MySQL Bugs: #88704: Compound index (pkey) not used when it should be

Bug #88704	Compound index (pkey) not used when it should be
Submitted:	29 Nov 2017 23:24	Modified:	5 Dec 2017 13:32
Reporter:	Dan Parker	Email Updates:
Status:	Not a Bug	Impact on me:	None
Category:	MySQL Server: Optimizer	Severity:	S5 (Performance)
Version:	5.7.18-ndb-7.6.3-cluster-gpl	OS:	Red Hat
Assigned to:		CPU Architecture:	Any

Description:
I have a version 5.7.18-ndb-7.6.3-cluster-gpl installation containing a Db with the following table (column names are changed for simplicity)... 

CREATE TABLE `MyTable` (
  `DATETIME_COL`  DATETIME          NOT NULL,
  `CHAR_COL`      CHAR(20)          NOT NULL,
  `TINYINT_COL`   TINYINT UNSIGNED  NOT NULL DEFAULT 0,
  `INT_COL`       INT UNSIGNED      NOT NULL DEFAULT 0,
  PRIMARY KEY (`DATETIME_COL`, `CHAR_COL`))
ENGINE = INNODB;

...that contains 9,587,731 rows with well distributed key values. After running ANALYZE TABLE for the above, EXPLAIN for the following query, which matches a row that is 1,038,376 rows from the beginning primary key-wise... 

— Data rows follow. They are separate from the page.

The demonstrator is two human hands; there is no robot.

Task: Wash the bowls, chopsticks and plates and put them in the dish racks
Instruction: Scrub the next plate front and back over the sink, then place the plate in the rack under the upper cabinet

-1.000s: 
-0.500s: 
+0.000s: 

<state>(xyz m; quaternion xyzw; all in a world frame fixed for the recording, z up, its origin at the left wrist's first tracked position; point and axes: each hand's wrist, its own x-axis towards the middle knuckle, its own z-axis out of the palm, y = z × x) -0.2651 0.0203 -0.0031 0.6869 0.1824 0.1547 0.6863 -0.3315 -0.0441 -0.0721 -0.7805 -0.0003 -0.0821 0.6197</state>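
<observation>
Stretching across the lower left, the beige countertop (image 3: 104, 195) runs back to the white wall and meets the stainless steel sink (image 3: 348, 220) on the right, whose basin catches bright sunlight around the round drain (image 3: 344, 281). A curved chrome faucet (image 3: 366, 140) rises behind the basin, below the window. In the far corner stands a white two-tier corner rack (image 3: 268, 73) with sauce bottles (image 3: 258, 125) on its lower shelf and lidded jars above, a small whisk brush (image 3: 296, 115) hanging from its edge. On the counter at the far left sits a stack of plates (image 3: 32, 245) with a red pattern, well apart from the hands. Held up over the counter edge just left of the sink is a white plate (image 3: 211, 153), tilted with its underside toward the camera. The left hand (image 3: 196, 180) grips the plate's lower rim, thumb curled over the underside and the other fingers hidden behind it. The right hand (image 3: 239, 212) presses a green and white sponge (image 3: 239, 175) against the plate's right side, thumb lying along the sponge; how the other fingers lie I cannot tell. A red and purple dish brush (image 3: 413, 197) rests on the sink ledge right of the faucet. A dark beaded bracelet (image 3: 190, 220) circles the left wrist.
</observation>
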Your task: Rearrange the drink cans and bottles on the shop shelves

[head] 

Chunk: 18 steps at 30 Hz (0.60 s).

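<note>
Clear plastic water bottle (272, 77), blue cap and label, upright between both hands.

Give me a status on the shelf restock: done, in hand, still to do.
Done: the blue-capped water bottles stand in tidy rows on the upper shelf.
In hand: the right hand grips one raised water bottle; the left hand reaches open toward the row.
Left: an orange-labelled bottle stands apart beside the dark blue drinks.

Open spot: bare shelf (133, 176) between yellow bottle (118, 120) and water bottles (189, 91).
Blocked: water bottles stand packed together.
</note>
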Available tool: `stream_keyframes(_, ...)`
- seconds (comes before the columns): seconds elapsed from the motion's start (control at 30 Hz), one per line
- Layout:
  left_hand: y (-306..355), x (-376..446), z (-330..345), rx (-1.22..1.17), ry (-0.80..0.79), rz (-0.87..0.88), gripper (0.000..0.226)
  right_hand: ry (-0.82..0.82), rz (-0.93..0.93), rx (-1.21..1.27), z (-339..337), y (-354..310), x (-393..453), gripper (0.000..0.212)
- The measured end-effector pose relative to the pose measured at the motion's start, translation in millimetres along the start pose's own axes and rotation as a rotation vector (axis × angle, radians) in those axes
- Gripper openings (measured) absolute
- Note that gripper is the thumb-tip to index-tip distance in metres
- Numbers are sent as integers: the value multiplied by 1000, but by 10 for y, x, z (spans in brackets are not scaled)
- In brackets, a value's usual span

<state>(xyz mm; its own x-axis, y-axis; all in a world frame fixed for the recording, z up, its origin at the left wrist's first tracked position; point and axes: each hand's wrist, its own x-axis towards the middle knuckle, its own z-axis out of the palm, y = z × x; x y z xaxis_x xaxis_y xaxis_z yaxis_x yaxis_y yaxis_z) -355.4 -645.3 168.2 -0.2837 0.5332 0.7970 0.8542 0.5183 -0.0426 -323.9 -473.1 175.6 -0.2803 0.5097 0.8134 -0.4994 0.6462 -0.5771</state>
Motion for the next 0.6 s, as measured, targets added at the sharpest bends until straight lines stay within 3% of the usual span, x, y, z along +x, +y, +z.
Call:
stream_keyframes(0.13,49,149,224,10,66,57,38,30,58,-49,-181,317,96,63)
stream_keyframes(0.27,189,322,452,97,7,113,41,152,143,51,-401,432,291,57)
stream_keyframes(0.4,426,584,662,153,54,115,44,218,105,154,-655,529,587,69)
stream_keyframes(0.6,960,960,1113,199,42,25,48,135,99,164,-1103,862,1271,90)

SELECT DATETIME_COL, CHAR_COL FROM MyTable
 WHERE (DATETIME_COL, CHAR_COL) >= ('2017-11-17 17:32:34', '201051000020')
 ORDER BY DATETIME_COL, CHAR_COL LIMIT 21;

...produces the following info (emphasis mine): 

*************************** 1. row ***************************
           id: 1
  select_type: SIMPLE
        table: MyTable
   partitions: NULL
         type: index
possible_keys: NULL
          key: PRIMARY
      key_len: 65
          ref: NULL
         rows: 21
     filtered: 100.00
        Extra: Using where; Using index

Executing the query produces correct results, but takes over 5 seconds. Executing the same query but with key values at/near the beginning of the table runs within a few milliseconds. Clearly the PRIMARY key is not being used, and of course does not even appear as a possible_key, and a scan is being performed. My question is...why in the world would this be the case? Changing the comparison to just equality (=) and removing the ORDER BY and LIMIT clause causes the PRIMARY key to show up as a possible_key and to actually be used for the query, as does removing CHAR_COL and the corresponding value from the WHERE clause (with no other changes). But I can't understand why this would be the case. Why wouldn't the optimizer use the primary key for the original query where it is so obviously appropriate?

How to repeat:
1) Create the table described and load with a substantial number of records using well-distributed key values.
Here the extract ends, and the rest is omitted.